• Exercise directions:
Scan the data for "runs" and copy the lines it appears in.

• Excerpted records:
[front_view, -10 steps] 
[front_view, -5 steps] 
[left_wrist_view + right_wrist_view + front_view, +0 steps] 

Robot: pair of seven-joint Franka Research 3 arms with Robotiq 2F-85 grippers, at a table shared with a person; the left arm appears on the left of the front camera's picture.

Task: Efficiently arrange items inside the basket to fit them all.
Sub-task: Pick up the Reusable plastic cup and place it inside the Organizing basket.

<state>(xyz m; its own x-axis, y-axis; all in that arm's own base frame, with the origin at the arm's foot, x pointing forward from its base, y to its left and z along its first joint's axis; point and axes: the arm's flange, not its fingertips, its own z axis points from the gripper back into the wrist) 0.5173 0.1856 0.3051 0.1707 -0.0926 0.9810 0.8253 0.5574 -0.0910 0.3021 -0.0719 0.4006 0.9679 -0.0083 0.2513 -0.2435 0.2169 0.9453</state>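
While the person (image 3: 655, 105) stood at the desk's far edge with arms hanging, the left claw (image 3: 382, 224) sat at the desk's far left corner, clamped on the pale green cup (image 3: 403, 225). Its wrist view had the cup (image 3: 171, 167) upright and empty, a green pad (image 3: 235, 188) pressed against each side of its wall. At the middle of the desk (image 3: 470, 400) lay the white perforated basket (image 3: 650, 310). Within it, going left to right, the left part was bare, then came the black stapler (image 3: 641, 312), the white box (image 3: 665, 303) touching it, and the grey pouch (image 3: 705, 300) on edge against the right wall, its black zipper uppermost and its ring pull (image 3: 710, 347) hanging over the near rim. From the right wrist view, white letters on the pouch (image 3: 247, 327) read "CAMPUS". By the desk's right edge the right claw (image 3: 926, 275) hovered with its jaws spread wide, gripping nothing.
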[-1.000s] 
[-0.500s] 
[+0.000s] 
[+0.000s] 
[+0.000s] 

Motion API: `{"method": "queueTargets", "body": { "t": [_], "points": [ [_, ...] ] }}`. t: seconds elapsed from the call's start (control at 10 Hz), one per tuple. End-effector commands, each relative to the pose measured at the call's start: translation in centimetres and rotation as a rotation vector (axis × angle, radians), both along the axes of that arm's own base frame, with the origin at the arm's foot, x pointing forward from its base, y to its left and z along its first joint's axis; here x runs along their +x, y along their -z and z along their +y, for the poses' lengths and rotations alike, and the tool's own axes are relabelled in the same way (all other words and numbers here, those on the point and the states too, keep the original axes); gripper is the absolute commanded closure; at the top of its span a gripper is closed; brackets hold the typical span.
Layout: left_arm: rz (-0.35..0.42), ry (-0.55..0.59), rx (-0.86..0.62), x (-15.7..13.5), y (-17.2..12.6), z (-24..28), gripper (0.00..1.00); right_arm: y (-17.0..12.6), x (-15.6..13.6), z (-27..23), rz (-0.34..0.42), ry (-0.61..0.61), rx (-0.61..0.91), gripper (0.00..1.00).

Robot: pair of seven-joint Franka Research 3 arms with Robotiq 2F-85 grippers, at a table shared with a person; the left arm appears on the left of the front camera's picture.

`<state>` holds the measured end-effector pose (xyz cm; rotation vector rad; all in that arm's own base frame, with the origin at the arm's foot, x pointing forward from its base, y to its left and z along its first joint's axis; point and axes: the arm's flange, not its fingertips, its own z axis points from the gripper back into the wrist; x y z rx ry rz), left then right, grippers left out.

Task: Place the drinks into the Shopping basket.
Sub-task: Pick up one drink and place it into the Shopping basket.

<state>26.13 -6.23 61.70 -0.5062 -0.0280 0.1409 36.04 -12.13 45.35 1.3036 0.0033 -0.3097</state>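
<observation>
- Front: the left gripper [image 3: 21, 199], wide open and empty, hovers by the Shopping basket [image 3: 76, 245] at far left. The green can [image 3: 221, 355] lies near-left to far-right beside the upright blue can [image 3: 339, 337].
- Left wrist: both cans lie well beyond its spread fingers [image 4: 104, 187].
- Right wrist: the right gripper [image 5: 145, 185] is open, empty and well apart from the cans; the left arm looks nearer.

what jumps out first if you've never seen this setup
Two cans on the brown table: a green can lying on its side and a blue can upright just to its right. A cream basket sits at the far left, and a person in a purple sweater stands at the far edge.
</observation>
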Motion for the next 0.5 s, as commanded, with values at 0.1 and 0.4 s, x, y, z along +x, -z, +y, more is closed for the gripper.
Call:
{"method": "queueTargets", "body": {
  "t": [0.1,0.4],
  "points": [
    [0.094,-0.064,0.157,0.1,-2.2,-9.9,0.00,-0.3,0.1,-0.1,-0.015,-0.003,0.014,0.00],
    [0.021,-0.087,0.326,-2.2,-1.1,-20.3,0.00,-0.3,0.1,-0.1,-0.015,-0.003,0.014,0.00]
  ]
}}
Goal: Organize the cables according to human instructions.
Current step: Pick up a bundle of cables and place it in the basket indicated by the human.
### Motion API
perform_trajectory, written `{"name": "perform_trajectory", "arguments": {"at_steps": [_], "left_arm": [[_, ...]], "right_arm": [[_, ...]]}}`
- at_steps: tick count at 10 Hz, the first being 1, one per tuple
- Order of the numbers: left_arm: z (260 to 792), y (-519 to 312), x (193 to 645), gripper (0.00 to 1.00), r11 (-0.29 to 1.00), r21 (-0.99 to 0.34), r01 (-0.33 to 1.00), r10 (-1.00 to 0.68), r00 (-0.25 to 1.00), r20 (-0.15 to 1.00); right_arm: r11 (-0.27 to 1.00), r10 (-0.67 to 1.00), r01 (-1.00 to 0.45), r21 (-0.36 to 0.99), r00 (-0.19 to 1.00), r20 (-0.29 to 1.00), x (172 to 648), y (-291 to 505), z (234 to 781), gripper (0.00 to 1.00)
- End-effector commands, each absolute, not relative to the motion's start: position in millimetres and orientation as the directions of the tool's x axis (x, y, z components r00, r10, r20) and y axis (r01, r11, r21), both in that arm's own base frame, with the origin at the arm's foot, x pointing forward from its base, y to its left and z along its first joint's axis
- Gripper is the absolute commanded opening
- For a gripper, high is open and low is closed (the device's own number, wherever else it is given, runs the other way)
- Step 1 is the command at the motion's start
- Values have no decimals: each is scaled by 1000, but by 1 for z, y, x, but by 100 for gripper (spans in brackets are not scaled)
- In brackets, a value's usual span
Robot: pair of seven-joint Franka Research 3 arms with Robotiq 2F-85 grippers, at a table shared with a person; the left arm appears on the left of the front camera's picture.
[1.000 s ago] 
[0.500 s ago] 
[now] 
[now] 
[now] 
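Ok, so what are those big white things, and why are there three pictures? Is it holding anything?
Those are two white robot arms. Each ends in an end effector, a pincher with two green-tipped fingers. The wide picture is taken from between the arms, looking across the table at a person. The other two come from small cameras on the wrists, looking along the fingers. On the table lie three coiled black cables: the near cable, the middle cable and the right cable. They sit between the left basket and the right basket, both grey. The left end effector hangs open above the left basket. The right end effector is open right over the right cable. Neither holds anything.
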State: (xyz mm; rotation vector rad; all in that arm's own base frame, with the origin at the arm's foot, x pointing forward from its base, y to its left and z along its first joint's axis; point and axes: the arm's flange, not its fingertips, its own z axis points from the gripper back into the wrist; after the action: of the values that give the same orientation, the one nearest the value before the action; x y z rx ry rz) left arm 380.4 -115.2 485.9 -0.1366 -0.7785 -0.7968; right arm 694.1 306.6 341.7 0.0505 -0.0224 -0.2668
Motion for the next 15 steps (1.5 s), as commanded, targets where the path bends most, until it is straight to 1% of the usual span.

• Response to the exercise:
Motion API: `{"method": "queueTargets", "body": { "t": [_], "points": [ [_, ...] ] }}`. t: seconds elapsed from the call's start (control at 10 Hz), one per tuple. End-effector commands, each relative to the pose measured at the call's start: translation in centimetres and rotation as a rotation vector (axis × angle, radians), both along the axes of that arm's own base frame, with the origin at the arm's foot, x pointing forward from its base, y to its left and z along its first joint's axis; here x runs along their +x, y along their -z and z along their +y, for the poses' lengths and rotations alike, and the tool's own axes are relabelled in the same way (all other words and numbers here, those on the point and the states too, keep the original axes); gripper is the absolute commanded closure; at the top of its span a gripper is closed; brackets hold the typical span.
- For a gripper, high is open and low is closed (the device's own number, wherever else it is given, runs the other way)

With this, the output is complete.